Either way, you should not be friends with her if you consider her to be "still a nasty person".
Anonymous
Anonymous wrote:I mean, its an unpopular opinion but in some ways she's not wrong.

I wouldn't go around saying it but absent medical issues like thyroid disorders (etc.), overweight and obese people really have little to no self restraint. They lack impulse control and dedication. It's working out and eating at a caloric deficit, not rocket science. Anyone can do it. My fatter friends always love blaming genetics, but that's not it. They eat like crap and feed crap to their kids so when the kids become fat they point and say, "see? Genetics!" No, it's your diet.


How did you do in school PP? How about your career? Do you have a good and healthy relationship?

Weight loss, like all of those things, requires not individual moments of impulse control and dedication, but constant control and dedication in pursuit of those goals. It isn't a single moment of willpower that fails a fat person, but willpower for every single waking moment of a day. I know skinny people who can't help speeding or who binge drink. Who can't keep a job because they can't be on time. Who failed out of school because they couldn't get it together to not fail their classes. These people have plenty of food will power, but can't exercise that same impulse and control when it comes to other parts of their life.

Everyone has failures and flaws, fat people just have one that is impossible to hide away from the world. Empathy would go a long way.

OP it is funny, I have recently lost like 40 pounds and have felt myself looking at people at my previous weight and feeling like...something. Some mixture of disgust towards my past self and earnestness of knowing they can change like I did. And I hate myself for this blend of emotions. More than I hated myself for being fat! It is so pretentious, it is emotional and I do not act on it because I know intellectually (and for a fact, since it used to be me) that nothing I say or do would do anything more than make these people feel bad. They will either decide to do it on their own or they will go on being perfectly worthwhile human beings the rest of their life, and its fine either way. But I feel myself having bought into a belief of 'they haven't seen the light' at least emotionally. Like if they understood, they would want it badly enough to do. Because I myself did not realize how much more I'd be able to move (I can tie shoes without getting uncomfortable/out of breath/have to sit down!), how nice it would feel to shop in regular stores again etc, I had blocked away the bad feelings, and it wasn't until I had solved the problem that I realized how it had taken over my life in ways I hadn't realized. But again, no one saying this to me then would have worked, I would have told them, truthfully, that I had no diagnosed health issues, that I exercised, that I was happy.

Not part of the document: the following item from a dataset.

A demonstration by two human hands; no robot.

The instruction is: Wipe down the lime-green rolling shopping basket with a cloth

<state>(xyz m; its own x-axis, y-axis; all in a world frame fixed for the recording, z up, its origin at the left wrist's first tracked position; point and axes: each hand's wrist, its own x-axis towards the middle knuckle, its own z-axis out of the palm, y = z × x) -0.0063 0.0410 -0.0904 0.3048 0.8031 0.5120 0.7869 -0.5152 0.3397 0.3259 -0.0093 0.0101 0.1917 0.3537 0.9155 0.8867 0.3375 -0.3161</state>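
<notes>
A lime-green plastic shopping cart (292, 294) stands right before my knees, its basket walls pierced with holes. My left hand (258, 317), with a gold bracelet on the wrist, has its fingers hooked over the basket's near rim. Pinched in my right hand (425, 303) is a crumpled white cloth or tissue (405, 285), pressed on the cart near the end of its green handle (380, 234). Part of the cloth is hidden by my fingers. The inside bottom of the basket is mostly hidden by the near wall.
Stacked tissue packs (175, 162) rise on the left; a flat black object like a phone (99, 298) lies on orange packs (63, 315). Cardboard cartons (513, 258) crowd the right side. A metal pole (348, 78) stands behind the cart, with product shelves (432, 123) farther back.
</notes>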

Anyway, I hope your friend learns to shut down that voice, she isn't helping anyone, she's just being mean. I feel like I understand how people become that person though, and in my case, try to actively fight that as much as any rebound weight gain every day.
Anonymous
People often think that they'll be different people when they lose weight. They'll be happier, less insecure, less reactionary. less judgmental.

None of that is true. They're the same people, just with a lower number on the scale.

If OP's friend didn't work on anything BUT weight loss, she's going to gain it back and then OP might not have to hear it anymore.

Sustained maintenance takes inner work, as well. Sounds like she skipped that part.
Anonymous
You describe her as both "a nasty person" and "a friend."

Stop gossiping on the Internet and do whatever work you need to do to resolve it so that you don't feel compelled to continue or form friendships with "nasty" people.